First, repeat the characters 1-9 and a space, in that order.  You get 7 full 
sequences and PAN wraps the 8th one on 6.  That's 75 char line width as it's 
supposed to be.  Then, try the same thing with the first five characters 
spaces, and beginning at 6 instead of one since the first five chars are 
space.  As expected, you get (or at least I get) the first incomplete 
sequence, 6 full sequences, and a wrap typing the 6 on the next one.  Again, 
that's wrapping as it should at space 75.  Where is the problem?

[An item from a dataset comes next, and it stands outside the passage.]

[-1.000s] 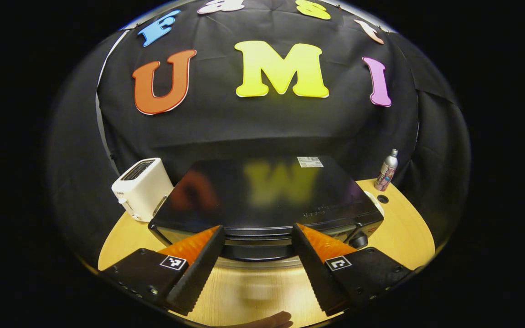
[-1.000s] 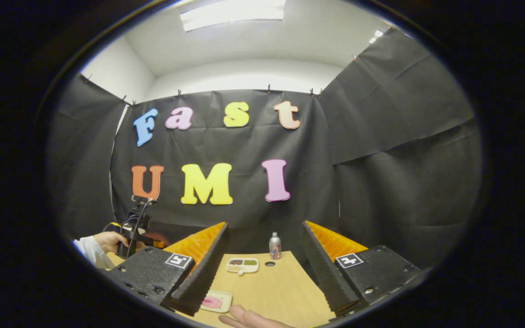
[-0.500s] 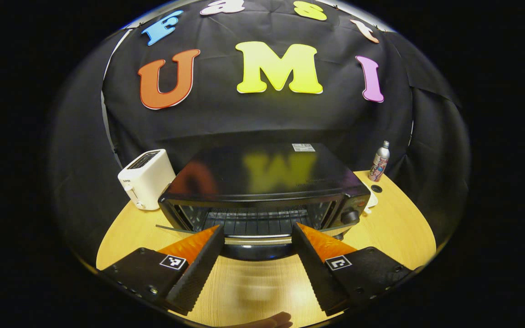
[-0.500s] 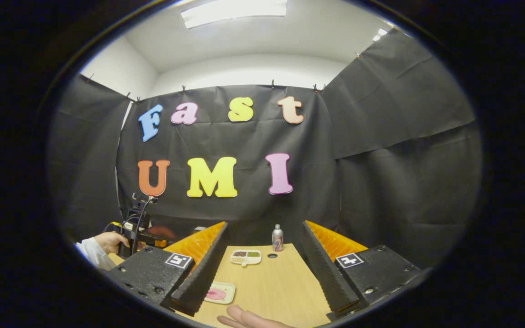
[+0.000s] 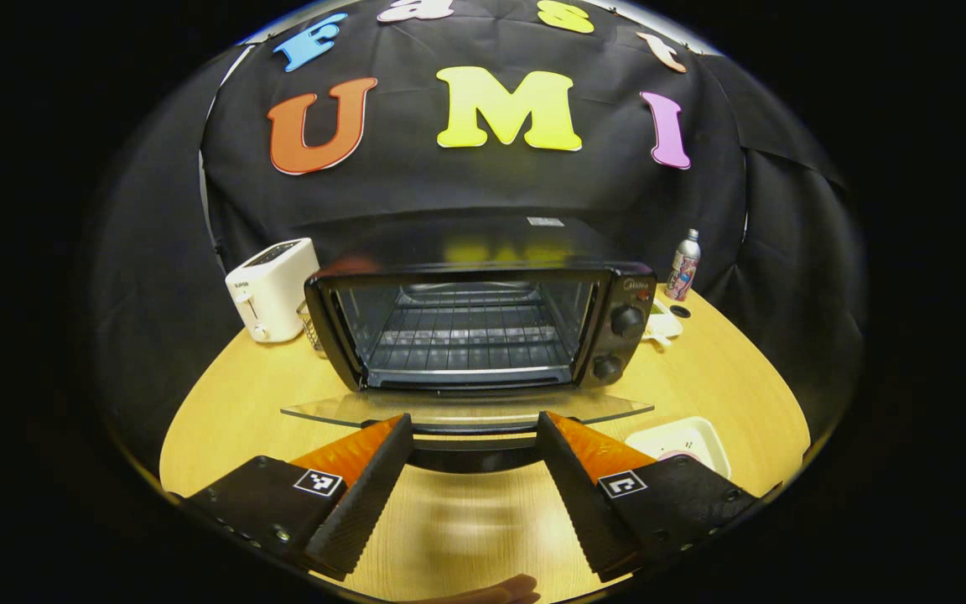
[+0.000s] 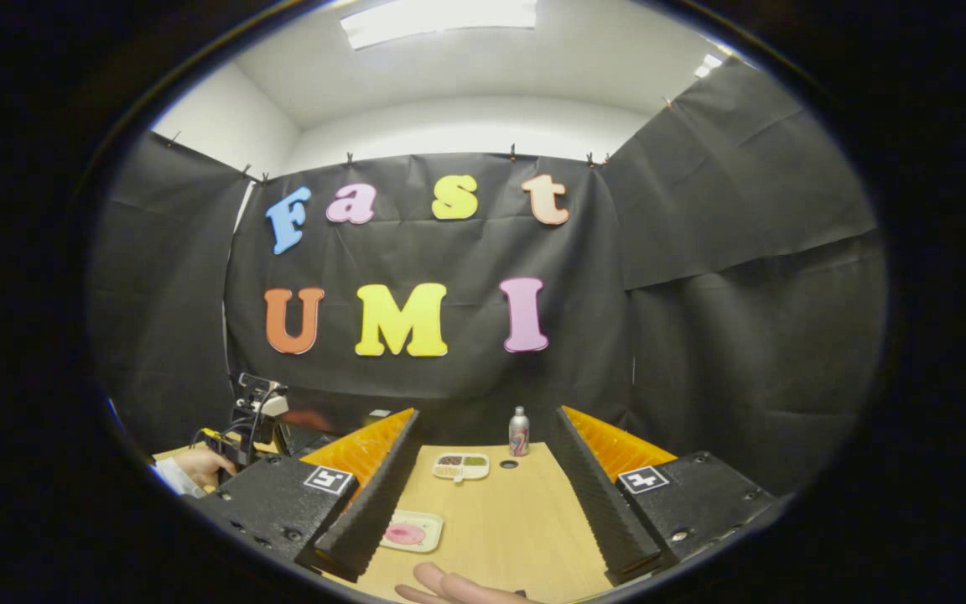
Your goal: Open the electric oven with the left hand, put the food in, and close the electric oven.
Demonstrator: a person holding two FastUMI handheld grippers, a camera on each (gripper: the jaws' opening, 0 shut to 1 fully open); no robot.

Of course, you can always turn off autowrap, or otherwise format the line 
manually, so it wraps as you desire.  Of course, this is more work.  However, 
that's the way the recommendations say it should be done, and one of PAN's 
primary goals is to be and remain GNSKA compliant,* so I doubt that is going 
to change, unless of course the actual behavior is buggy, that is, not as 
described above.

* PAN was GNSKA evaluated and certified 100% on both MUSTs and SHOULDs, PAN 
version 0.9.3, evaluation report  url below.  Note point 14, 80 char line 
length SHOULDs.  PAN is the ONLY *ix newsreader to get a perfect 100% score, 
and the developers are rightfully VERY proud of that fact.  They are NOT 
planning to intentionally change that (the question has come up b4 in other 
areas), altho it's Software Libre (GNU GPL v 2), and you are of course free 
to get the source and make any changes desired b4 compiling it for your own 
use or redistribution in compliance with the license.  Should you wish to do 
so, ask, as others have, and they likely will even point out the lines that 
need changed to do what you wish, as they have b4.  However, the binaries or 
source coming out of pan.rebelbase.com WILL remain 100% GNSKA compliant, to 
the best of their ability, according to previous statements, so don't expect 
any changes contrary to that to be made standard.  If that's what you want, 
then yes, that DOES mean finding another newsreader, as PAN isn't the one for 
you.

http://www.xs4all.nl/~js/gnksa/Evaluations/pan-0.9.3.txt

-- 
Duncan - List replies preferred.
"They that can give up essential liberty to obtain a little
temporary safety, deserve neither liberty nor safety."